■ EXERCISE AIM ■
Take the data that follows and return it exactly.

■ MATERIAL PROVIDED ■
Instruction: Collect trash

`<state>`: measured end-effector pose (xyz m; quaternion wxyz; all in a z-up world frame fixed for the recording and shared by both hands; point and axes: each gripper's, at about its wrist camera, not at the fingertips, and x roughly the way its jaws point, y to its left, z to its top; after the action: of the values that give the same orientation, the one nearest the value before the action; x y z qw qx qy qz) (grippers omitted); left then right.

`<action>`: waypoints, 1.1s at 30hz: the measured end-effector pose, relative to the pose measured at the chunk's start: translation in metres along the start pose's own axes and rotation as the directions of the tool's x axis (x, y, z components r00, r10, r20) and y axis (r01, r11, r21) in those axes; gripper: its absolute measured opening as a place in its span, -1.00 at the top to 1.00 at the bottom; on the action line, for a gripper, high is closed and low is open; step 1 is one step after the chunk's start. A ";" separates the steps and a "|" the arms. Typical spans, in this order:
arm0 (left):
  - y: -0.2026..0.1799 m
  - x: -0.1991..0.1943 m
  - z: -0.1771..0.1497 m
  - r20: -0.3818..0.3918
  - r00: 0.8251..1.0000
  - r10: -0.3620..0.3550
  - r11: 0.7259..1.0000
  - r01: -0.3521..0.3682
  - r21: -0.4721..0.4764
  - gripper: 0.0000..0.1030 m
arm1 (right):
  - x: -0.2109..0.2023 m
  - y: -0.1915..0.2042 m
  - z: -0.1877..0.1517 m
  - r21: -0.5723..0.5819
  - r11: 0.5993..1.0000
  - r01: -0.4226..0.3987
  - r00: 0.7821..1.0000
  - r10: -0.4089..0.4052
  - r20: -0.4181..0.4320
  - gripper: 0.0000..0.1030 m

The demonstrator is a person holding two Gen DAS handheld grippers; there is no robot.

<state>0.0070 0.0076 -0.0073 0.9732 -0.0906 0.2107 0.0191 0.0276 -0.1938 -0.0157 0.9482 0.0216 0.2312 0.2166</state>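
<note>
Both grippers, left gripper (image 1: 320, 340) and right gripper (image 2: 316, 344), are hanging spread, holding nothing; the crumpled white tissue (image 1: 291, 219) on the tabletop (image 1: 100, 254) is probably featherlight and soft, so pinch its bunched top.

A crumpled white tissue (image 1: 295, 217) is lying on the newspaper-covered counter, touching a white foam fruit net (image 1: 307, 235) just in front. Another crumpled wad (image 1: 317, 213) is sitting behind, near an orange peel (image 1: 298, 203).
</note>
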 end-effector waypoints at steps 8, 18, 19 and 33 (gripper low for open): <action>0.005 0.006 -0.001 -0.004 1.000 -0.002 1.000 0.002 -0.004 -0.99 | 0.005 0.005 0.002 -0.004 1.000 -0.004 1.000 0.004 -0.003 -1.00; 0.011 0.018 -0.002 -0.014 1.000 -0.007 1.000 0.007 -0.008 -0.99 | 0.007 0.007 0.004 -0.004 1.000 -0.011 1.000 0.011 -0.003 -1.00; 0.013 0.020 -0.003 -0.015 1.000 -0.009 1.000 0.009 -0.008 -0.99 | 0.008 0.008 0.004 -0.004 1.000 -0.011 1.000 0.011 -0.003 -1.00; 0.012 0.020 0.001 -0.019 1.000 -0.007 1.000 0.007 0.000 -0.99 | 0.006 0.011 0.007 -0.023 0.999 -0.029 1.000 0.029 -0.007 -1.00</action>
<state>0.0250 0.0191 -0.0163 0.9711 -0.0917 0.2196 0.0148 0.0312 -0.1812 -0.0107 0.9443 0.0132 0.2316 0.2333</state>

■ ANSWER SECTION ■
Instruction: Collect trash

`<state>`: measured end-effector pose (xyz m; quaternion wxyz; all in a z-up world frame fixed for the recording and shared by both hands; point and axes: each gripper's, at about its wrist camera, not at the fingertips, and x roughly the way its jaws point, y to its left, z to its top; after the action: of the values that give the same orientation, the one nearest the value before the action; x y z qw qx qy qz) (grippers omitted); left then right.

`<action>`: waypoints, 1.1s at 30hz: the measured end-effector pose, relative to the pose measured at the chunk's start: translation in metres along the start pose's own axes and rotation as the directions of the tool's x axis (x, y, z components r00, r10, r20) and y axis (r01, r11, r21) in those axes; gripper: its absolute measured opening as a place in its span, -1.00 at the top to 1.00 at the bottom; on the action line, for a gripper, high is closed and low is open; step 1 is one step after the chunk's start. A ";" separates the steps and a "|" the arms. Typical spans, in this order:
arm0 (left):
  - y: -0.2026..0.1799 m
  - x: -0.1991..0.1943 m
  - z: -0.1771..0.1497 m
  - r20: -0.3818..0.3918
  - r00: 0.8251..1.0000
  - r10: -0.3620..0.3550
  - r11: 0.7259..1.0000
  - r01: -0.3521..0.3682
  - r21: -0.4721..0.4764
  - gripper: 0.0000..0.1030 m
arm1 (right):
  - x: -0.2109..0.2023 m
  - y: -0.1915..0.2042 m
  - z: -0.1877..0.1517 m
  - r21: -0.5723..0.5819
  - r11: 0.5993..1.0000
  - r01: -0.4226..0.3987
  - r00: 0.7821..1.0000
  - r10: -0.4089..0.4052
  - r20: -0.4181..0.4320
  - gripper: 0.0000..0.1030 m

The demonstrator is a person holding two Gen DAS handheld grippers; there is no robot.

<state>0.0070 0.0076 -0.0073 0.9732 -0.0906 0.2107 0.0191 0.0276 -0.1938 -0.0157 0.9482 0.0216 0.2312 0.2166</state>
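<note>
Both grippers, left gripper (image 1: 320, 340) and right gripper (image 2: 316, 344), are hanging spread, holding nothing; the crumpled white tissue (image 1: 291, 219) on the tabletop (image 1: 100, 254) is probably featherlight and soft, so pinch its bunched top.

A crumpled white tissue (image 1: 295, 217) is lying on the newspaper-covered counter, touching a white foam fruit net (image 1: 307, 235) just in front. Another crumpled wad (image 1: 317, 213) is sitting behind, near an orange peel (image 1: 298, 203).
</note>
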 end-effector waypoints at steps 8, 18, 19 and 33 (gripper low for open): <action>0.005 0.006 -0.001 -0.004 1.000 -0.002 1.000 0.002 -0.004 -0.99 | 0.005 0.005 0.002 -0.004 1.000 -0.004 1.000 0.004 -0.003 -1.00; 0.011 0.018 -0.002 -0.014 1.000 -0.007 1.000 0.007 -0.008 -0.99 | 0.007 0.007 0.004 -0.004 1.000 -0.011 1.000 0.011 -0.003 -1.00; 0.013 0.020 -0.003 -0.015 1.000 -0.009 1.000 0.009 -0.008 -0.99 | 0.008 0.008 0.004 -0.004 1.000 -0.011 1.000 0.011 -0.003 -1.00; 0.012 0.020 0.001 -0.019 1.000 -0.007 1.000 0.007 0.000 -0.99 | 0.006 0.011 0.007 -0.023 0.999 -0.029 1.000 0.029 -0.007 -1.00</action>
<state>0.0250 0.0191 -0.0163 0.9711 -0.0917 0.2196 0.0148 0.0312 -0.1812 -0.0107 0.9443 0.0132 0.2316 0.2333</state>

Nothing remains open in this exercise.